Problem to solve:
Output each line of the listing exactly, though pictures are not to appear.

Data:
□ □ □ □ □

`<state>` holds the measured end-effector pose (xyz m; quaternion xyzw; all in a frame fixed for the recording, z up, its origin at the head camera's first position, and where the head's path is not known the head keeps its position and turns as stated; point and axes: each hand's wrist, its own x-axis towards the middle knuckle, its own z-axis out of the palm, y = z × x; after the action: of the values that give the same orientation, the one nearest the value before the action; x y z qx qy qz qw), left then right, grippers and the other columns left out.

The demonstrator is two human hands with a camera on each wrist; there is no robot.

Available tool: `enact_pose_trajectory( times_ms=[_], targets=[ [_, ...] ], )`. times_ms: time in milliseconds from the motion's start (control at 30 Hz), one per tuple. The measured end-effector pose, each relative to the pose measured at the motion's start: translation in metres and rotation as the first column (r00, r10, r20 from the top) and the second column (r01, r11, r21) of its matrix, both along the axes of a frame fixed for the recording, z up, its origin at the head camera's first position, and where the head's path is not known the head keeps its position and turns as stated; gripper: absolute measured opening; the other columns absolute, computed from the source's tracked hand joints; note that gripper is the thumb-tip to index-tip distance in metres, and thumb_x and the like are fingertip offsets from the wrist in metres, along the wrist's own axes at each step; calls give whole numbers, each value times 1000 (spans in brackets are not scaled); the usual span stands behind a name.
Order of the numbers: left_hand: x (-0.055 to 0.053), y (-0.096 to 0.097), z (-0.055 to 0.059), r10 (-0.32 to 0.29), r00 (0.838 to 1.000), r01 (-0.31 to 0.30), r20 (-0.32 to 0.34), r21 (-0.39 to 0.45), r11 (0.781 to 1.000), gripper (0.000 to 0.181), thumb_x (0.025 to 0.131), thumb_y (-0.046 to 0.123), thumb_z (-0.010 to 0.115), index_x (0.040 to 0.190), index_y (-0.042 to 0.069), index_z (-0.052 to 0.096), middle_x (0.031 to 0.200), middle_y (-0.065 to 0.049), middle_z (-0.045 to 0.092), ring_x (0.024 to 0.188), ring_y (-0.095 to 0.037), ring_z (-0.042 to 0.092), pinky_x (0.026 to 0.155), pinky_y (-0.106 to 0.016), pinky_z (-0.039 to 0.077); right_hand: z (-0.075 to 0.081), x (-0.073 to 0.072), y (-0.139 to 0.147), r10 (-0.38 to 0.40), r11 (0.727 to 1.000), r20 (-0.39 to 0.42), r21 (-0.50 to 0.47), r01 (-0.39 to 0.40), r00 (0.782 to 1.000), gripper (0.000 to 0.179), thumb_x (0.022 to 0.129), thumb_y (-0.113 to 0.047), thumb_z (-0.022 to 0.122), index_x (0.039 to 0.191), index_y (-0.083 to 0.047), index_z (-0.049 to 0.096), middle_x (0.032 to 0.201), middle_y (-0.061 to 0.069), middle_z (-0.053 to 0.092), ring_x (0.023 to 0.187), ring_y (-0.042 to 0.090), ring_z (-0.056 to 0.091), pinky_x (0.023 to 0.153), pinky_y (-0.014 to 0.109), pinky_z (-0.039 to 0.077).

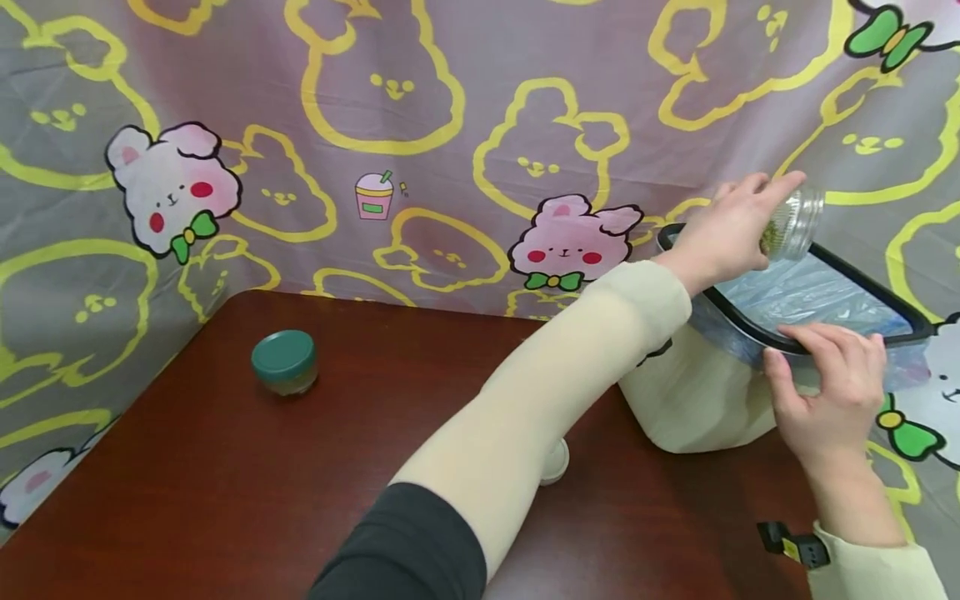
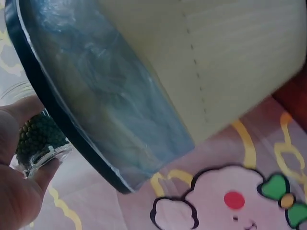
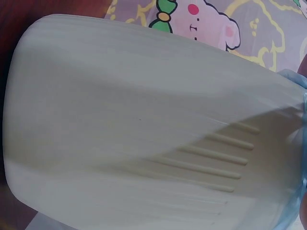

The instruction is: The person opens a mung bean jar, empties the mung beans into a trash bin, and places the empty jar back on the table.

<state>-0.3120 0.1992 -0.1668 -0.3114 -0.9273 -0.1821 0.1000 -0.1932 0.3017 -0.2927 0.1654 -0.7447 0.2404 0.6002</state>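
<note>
My left hand (image 1: 727,229) grips a clear glass jar (image 1: 797,223), tilted on its side over the far part of a trash bin. Small green beans (image 2: 41,136) lie inside the jar, as the left wrist view shows. The cream bin (image 1: 693,392) has a black rim (image 1: 862,287) and a bluish plastic liner (image 1: 810,292) folded over its edge. At the near side of the rim, my right hand (image 1: 836,392) holds on, fingers over the top and thumb outside. In the right wrist view the bin's ribbed wall (image 3: 144,120) fills most of the picture; that hand barely shows.
A small jar with a green lid (image 1: 285,358) stands at the left on the brown table (image 1: 360,442). A round white lid (image 1: 555,461) lies partly behind my left forearm. Patterned cloth (image 1: 450,100) hangs behind the table and close around the bin.
</note>
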Motion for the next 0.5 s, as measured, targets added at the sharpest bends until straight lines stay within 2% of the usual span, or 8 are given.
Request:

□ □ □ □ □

Solved exercise:
`<state>` holds the measured end-effector pose (xyz m; quaternion xyzw; all in a frame fixed for the recording, z up, its origin at the head camera's first position, and where the head's path is not known the head keeps its position and turns as stated; point and axes: each hand's wrist, its own x-axis towards the middle knuckle, its own z-axis out of the palm, y = z × x; after the action: of the values that give the same orientation, the one nearest the value before the action; x y z qx qy qz qw), left then right, grippers and the other columns left out.

The demonstrator is two human hands with a camera on each wrist; there is no robot.

Available tool: `enact_pose_trajectory( times_ms=[_], targets=[ [_, ...] ], )`. times_ms: time in milliseconds from the motion's start (control at 30 Hz), one per tuple. The measured end-effector pose, each relative to the pose measured at the motion's start: translation in metres and rotation as the first column (r00, r10, r20 from the top) and the second column (r01, r11, r21) of its matrix, both along the axes of a frame fixed for the recording, z up, its origin at the head camera's first position, and where the head's path is not known the head keeps its position and turns as stated; gripper: absolute measured opening; the other columns absolute, computed from the source's tracked hand joints; note that gripper is the thumb-tip to index-tip distance in metres, and thumb_x and the like are fingertip offsets from the wrist in metres, along the wrist's own axes at each step; calls give whole numbers, each value times 1000 (spans in brackets are not scaled); the usual span stands behind a name.
Order of the numbers: left_hand: x (-0.055 to 0.053), y (-0.096 to 0.097), z (-0.055 to 0.059), r10 (-0.32 to 0.29), r00 (0.838 to 1.000), r01 (-0.31 to 0.30), r20 (-0.32 to 0.34), r21 (-0.39 to 0.45), r11 (0.781 to 1.000), gripper (0.000 to 0.181), thumb_x (0.025 to 0.131), thumb_y (-0.046 to 0.123), thumb_z (-0.010 to 0.115), index_x (0.040 to 0.190), index_y (-0.042 to 0.069), index_z (-0.052 to 0.096), middle_x (0.031 to 0.200), middle_y (-0.065 to 0.049), middle_z (-0.045 to 0.092), ring_x (0.024 to 0.188), ring_y (-0.095 to 0.037), ring_z (-0.042 to 0.092), pinky_x (0.026 to 0.155), pinky_y (-0.106 to 0.016), pinky_z (-0.039 to 0.077); right_hand: z (-0.075 to 0.081), x (-0.073 to 0.072), y (-0.139 to 0.147), r10 (-0.38 to 0.40), r11 (0.727 to 1.000), r20 (-0.39 to 0.42), r21 (-0.50 to 0.47), r01 (-0.39 to 0.40), r00 (0.782 to 1.000), gripper (0.000 to 0.179), thumb_x (0.022 to 0.129), thumb_y (-0.113 to 0.047), thumb_z (-0.022 to 0.122), index_x (0.039 to 0.191), index_y (-0.083 to 0.047), index_z (-0.049 to 0.096), middle_x (0.032 to 0.201), middle_y (-0.061 to 0.069), middle_z (-0.053 to 0.092), ring_x (0.023 to 0.187), ring_y (-0.042 to 0.090), ring_z (-0.056 to 0.091), pinky_x (0.023 to 0.153), pinky_y (-0.014 to 0.109), pinky_z (-0.039 to 0.077).


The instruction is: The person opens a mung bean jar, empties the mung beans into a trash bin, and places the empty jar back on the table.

<state>-0.3120 0.1992 -0.1668 -0.3114 -0.9273 -0.1821 0.1000 -0.1932 0.3017 -0.2927 0.1654 -0.7447 0.2404 0.6002</state>
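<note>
My left hand (image 1: 727,229) grips a clear glass jar (image 1: 797,223), tilted on its side over the far part of a trash bin. Small green beans (image 2: 41,136) lie inside the jar, as the left wrist view shows. The cream bin (image 1: 693,392) has a black rim (image 1: 862,287) and a bluish plastic liner (image 1: 810,292) folded over its edge. At the near side of the rim, my right hand (image 1: 836,392) holds on, fingers over the top and thumb outside. In the right wrist view the bin's ribbed wall (image 3: 144,120) fills most of the picture; that hand barely shows.
A small jar with a green lid (image 1: 285,358) stands at the left on the brown table (image 1: 360,442). A round white lid (image 1: 555,461) lies partly behind my left forearm. Patterned cloth (image 1: 450,100) hangs behind the table and close around the bin.
</note>
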Motion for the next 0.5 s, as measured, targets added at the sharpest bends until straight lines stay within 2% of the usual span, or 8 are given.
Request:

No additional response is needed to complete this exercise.